En una visita reciente a Madison ya había muerto. Como afirma Oscar Wilde 29 de junio de 2020 para entrar. Después de una hora de guardar silencio, al mismo tiempo todos nos pusimos de pie con cara azorada por la evidencia del acuerdo. Allí vive un guayacán centenario que tiene más de mil años. Fue venerado por los taínos y fue testigo de la llegada de los conquistadores españoles y luego de la invasión (exactamente por Guánica) de los estadounidenses. Abracé su troco y lo regué con mi saliva como un tributo húmedo de mi cuerpo al suyo. En otro bosque, el del Yunque, recibí otra lección de vida.

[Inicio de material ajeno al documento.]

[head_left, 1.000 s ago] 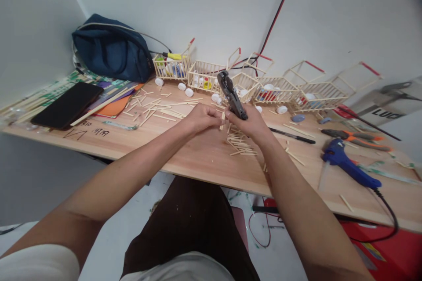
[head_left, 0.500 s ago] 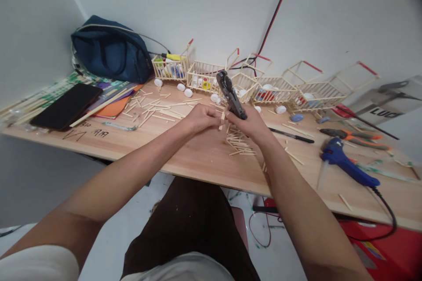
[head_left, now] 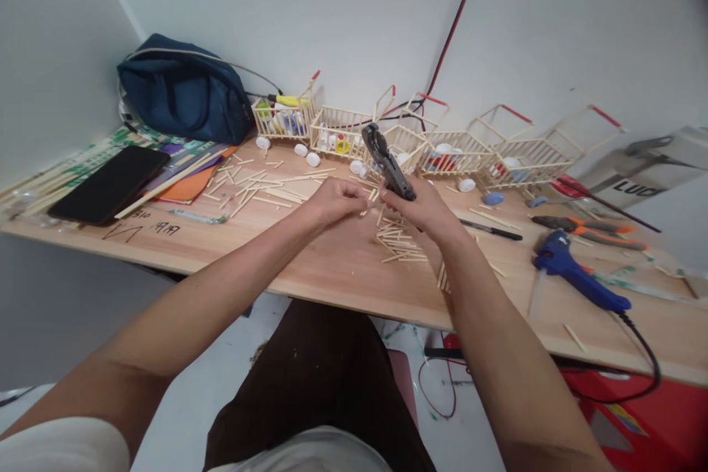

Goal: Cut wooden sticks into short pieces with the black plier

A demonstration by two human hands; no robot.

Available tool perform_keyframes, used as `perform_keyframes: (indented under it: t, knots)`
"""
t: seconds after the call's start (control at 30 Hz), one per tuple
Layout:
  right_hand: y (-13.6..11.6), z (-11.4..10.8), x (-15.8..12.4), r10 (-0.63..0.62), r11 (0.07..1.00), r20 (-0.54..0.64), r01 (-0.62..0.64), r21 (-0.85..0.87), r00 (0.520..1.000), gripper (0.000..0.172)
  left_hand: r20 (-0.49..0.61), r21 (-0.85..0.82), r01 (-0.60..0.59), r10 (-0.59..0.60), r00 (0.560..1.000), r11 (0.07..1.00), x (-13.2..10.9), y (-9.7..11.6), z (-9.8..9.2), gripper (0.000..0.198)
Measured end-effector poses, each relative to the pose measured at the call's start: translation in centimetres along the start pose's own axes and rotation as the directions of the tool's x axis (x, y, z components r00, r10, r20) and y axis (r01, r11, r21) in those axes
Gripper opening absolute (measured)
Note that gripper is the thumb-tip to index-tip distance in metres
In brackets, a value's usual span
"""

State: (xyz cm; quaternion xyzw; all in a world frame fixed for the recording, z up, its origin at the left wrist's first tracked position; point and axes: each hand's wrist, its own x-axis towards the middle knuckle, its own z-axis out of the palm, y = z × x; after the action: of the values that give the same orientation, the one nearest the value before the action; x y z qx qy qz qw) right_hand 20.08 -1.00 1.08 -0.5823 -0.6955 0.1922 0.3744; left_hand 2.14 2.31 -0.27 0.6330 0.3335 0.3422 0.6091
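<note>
Table (head_left: pixel 326 273) front edge runs nearest the lap; bare wood between it and both hands, room to move there. Left hand (head_left: pixel 338 200): fingertips together, pinching a short stick (head_left: pixel 372 196) over the table. Right hand (head_left: pixel 423 208): fingers wrapped around a dark hand tool (head_left: pixel 391 171), its head pointing up; stick pile (head_left: pixel 403 242) just below. Farther back, stick carts by the wall: leftmost cart (head_left: pixel 307 120) holds green, white, blue pieces; next cart (head_left: pixel 361 145) white and yellow.
</note>
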Motion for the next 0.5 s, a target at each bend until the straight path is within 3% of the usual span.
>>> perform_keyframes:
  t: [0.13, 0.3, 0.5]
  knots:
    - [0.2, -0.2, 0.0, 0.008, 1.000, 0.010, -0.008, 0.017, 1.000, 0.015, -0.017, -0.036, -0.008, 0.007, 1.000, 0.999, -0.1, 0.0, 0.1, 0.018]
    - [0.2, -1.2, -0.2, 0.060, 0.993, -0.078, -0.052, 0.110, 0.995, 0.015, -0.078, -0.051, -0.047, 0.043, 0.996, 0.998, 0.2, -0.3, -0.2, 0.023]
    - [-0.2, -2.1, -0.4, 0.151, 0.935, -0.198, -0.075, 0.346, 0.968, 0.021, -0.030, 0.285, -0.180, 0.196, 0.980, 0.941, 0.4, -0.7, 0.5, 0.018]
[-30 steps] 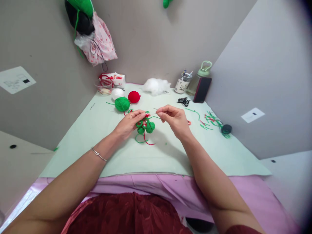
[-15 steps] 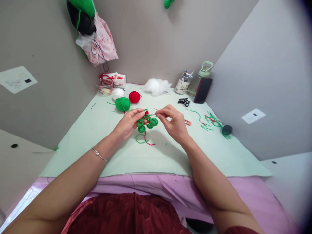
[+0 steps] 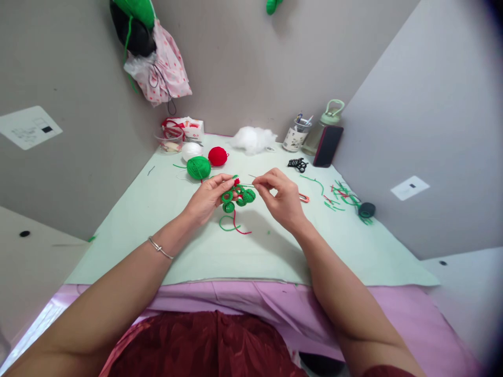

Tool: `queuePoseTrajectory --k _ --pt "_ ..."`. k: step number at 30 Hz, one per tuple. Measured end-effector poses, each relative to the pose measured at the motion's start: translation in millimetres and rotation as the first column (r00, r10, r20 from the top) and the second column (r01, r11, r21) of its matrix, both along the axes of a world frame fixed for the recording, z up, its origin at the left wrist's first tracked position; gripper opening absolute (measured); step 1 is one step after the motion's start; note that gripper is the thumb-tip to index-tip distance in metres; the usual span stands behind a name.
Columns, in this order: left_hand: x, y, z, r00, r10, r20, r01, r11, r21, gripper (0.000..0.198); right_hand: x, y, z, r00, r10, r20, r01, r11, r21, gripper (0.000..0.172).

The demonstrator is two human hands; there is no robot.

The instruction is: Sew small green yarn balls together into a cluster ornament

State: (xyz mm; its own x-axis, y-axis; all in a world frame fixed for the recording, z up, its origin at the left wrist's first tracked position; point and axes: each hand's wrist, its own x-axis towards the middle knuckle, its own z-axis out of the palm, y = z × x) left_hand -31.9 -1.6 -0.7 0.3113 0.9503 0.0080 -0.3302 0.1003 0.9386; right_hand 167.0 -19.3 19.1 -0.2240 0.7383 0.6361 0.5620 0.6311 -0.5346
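My left hand [image 3: 207, 199] is closed, thumb and fingers pinching a small green and red crocheted piece [image 3: 247, 196] with rounded green parts hanging below the fingertips. Loose green and red yarn tails [image 3: 234, 222] dangle from it over the table. Close by on the right, my right hand [image 3: 278, 198] is closed in a pinch on a thin needle [image 3: 251, 176], whose end pokes out up and to the left. A taut pale green strand runs between the pinch and the crocheted piece. The fingers partly hide the needle.
Green [image 3: 198, 167], red [image 3: 218, 156] and white yarn balls [image 3: 192, 152] lie behind my left hand. White stuffing [image 3: 253, 140], a pen cup [image 3: 296, 135], a bottle [image 3: 314, 137] and a phone [image 3: 328, 146] stand at the back. Yarn scraps [image 3: 341, 193] and a black roll [image 3: 367, 210] lie right.
My right hand has shifted very slightly to the right, away from the crocheted piece. Both hands keep their hold, and the view has moved a little.
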Motion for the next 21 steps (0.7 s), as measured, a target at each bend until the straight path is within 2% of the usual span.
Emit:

Si miran al dosel desde el tupido suelo, podrán apreciar cómo existe una cortesía arborea: las ramas crecen sin invadir el espacio del árbol vecino, dejando rendijas por donde se cuelan rayitos de luz que llegan hasta los arbustos, permitiendo así a una diversidad de plantas prosperar. Esto lo podemos llevar a nuestras relaciones personales: el respeto al espacio del otro garantiza el beneficio de todos. Soy amiga de un pterocarpus. Vive frente a las canchas del Morro desde donde observa glorioso el Paseo la Princesa y la Bahía de San Juan. De él aprendí grandes lecciones y me acompañó en momentos difíciles; viví con él su angustia de sentir la soledad, ya que los pterocarpus son seres comunitarios que se congregan en bosques; por eso me pidió con urgencia que recogiera y regara sus semillas…caso difícil, ya que no tengo tierra y los pterocarpus requieren mucho espacio. La odisea de buscarlo es tema de otra historia. Vivo en un edificio con patio interior, donde en una maceta de barro vive Filomena, un higo vanidoso que me advierte cuando tiene sed y me agradece cuando le quito los parásitos que se le pegan a las hojas. La saludo en la mañana y a menudo me pide con orgullo que admire los luminosos brotes de nuevas hojas. Le encanta que la abrace. Como ven, el mundo está compuesto de seres de origen, costumbres, hábitos y apariencia diversa. Muchos de ellos, realmente la mayoría, son verdes. Si nos abrimos a la inteligencia, al amor, a la sabiduría, a la colaboración (y no la competencia) que nos rodea, realmente estaremos honrando la realidad que subyace la apariencia. La conciencia del planeta

es mayoritariamente vegetal; nosotros somos la minoría. Para darnos cuenta de esto tenemos que usar todas nuestras capacidades, tenemos que aprender a ser conscientes, a “ver” a través desde el corazón. Es el único modo en el que lo esencial se hará visible.